On the links and names, I try to stay anchored to peer-reviewed evidence, so I won't be heading down those roads. Not because I think all institutions are beyond question, but because the tools I use professionally require a particular kind of evidence standard to be useful.
The picture is from Madrid, that's where I'm from.
Thank you again for being here.
Warmly,
Sara
My mom is 66 with pancreatic cancer. She's stage 3 it's in her liver, chemo worked for months then stopped and June 2nd we learned it's growing bigger. So now we are trying a clinical trial. But my mom has no time- none of her genetic labs like the Brac genes or any genetics were there. My moms dad is 92 alive and great. Her mom died at 83 after kidney disease following a 15 year old heart transplant. So my mom
Really thought she'd live to 83. My mom smokes cigarettes and had to
Give up drinking beer and rum and cokes at the bar when she found out. I think smoking and drinking ( and not that much ) did this. If my mom knew that her stress/ her 2 bad habits greatly increase her life being cut short 20 years I think she'd had taken in more seriously. But my mom didn't know them combined really increase bad health .
Dear Jennifer,
I’m so sorry. Pancreatic cancer is devastating, especially when treatment stops working. Please don’t let this become blame. Smoking and alcohol can absolutely increase cancer risk, but cancer is usually caused by many overlapping factors, like genetics, inflammation, metabolism, exposures, immune function, and chance. The most practical thing now could be to ask her oncology team whether she has had germline genetic testing and tumor molecular profiling. In pancreatic cancer, these can sometimes reveal mutations that open the door to targeted treatments or clinical trials. And yes, you’re right. People deserve much clearer prevention conversations long before crisis.

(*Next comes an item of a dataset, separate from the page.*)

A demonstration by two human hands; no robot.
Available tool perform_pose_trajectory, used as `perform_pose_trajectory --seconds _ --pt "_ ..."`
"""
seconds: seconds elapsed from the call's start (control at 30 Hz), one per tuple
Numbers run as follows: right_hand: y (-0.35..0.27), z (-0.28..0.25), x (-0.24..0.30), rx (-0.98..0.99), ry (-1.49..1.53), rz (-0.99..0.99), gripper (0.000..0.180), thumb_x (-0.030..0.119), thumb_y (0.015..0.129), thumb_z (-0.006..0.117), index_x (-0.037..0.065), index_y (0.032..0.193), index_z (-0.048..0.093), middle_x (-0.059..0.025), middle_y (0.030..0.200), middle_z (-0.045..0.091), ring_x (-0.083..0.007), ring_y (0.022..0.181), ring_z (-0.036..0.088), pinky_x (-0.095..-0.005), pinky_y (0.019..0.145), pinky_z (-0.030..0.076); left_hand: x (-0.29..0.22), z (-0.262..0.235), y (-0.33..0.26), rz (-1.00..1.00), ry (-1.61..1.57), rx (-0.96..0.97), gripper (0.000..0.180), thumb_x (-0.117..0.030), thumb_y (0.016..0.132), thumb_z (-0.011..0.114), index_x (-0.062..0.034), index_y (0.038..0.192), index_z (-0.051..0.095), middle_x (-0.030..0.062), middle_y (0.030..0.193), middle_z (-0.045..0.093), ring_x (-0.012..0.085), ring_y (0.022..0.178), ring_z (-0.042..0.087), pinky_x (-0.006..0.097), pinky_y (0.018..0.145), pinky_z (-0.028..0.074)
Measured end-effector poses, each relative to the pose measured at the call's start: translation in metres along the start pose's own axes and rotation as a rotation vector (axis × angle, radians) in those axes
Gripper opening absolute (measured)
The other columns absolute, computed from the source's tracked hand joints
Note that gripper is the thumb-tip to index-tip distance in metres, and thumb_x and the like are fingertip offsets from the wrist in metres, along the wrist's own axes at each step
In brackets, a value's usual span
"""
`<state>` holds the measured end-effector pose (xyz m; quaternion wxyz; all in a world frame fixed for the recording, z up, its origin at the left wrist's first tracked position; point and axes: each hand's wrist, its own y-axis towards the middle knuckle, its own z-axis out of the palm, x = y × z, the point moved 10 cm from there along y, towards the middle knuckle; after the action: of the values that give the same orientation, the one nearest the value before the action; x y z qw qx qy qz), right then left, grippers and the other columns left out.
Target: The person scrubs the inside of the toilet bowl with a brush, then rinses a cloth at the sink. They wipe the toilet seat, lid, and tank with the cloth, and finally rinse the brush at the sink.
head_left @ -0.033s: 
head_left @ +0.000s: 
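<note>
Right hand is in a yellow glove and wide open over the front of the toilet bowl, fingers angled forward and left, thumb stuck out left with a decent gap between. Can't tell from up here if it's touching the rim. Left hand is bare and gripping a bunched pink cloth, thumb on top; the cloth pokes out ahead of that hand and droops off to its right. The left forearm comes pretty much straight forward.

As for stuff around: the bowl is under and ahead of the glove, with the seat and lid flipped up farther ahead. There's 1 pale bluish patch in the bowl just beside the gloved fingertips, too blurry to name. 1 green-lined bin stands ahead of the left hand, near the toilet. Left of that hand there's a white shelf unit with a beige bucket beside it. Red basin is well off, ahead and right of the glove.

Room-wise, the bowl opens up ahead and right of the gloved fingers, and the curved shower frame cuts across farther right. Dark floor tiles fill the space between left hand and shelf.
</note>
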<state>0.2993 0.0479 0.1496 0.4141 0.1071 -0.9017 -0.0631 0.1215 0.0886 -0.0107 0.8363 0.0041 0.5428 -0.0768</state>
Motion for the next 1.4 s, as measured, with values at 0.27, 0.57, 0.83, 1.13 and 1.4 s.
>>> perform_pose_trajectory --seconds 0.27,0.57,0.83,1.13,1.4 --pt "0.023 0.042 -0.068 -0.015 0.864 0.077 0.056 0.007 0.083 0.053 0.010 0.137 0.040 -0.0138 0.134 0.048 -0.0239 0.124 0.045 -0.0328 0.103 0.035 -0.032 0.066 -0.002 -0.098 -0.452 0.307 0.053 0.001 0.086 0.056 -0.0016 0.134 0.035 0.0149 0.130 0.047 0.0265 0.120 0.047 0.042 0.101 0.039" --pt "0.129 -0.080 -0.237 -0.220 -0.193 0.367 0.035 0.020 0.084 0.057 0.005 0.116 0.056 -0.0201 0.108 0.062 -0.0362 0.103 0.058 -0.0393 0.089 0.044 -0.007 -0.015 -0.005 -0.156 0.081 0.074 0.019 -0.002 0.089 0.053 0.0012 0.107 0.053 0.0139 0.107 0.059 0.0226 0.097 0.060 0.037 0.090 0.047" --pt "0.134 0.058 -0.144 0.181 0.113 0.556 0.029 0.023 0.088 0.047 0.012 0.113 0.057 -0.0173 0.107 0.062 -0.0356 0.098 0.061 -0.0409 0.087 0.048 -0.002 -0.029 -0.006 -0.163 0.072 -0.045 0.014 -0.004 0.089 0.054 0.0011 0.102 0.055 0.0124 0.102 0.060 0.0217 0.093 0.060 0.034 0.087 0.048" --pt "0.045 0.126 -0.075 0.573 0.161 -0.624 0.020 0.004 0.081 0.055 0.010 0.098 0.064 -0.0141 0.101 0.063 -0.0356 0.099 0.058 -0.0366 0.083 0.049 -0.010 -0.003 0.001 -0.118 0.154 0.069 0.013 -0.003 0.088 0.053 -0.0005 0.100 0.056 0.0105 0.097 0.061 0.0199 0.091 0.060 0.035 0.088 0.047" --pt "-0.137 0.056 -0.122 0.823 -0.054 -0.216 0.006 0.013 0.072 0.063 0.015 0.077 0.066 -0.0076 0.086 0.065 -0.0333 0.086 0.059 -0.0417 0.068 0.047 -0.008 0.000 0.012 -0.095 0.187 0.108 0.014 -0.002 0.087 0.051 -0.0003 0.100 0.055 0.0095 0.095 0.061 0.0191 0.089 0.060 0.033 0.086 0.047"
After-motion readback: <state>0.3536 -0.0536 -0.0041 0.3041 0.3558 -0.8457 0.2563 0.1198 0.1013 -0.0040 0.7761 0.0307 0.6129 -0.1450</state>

Sending you and your family my very best wishes,
Sara
Yes thank you she is supposed to get a call Tomorrow about this trial but it's been a week in the making. She doesn't know how I feel about this cancer and her risk factors/ I'm sure my mom thought if it's sold at every gas station , pharmacy, and grocery store that it couldn't be that bad. Especially because cigarettes have warnings and drinking I don't think does? So I'm not blaming I told her I'd like to ask her dr- but he has signed off of chemo and idk If she will let me but I will try.
Yes, exactly. When something is sold everywhere, it sends the message that it must be relatively safe, and that is one of the biggest failures in public health communication.
For the trial call, you could simply ask: “Has she had germline genetic testing and tumor molecular profiling, and could either change her trial options?” Even if her chemo doctor has signed off, the trial team may still be able to guide that part.
I hope the call brings a real option for her.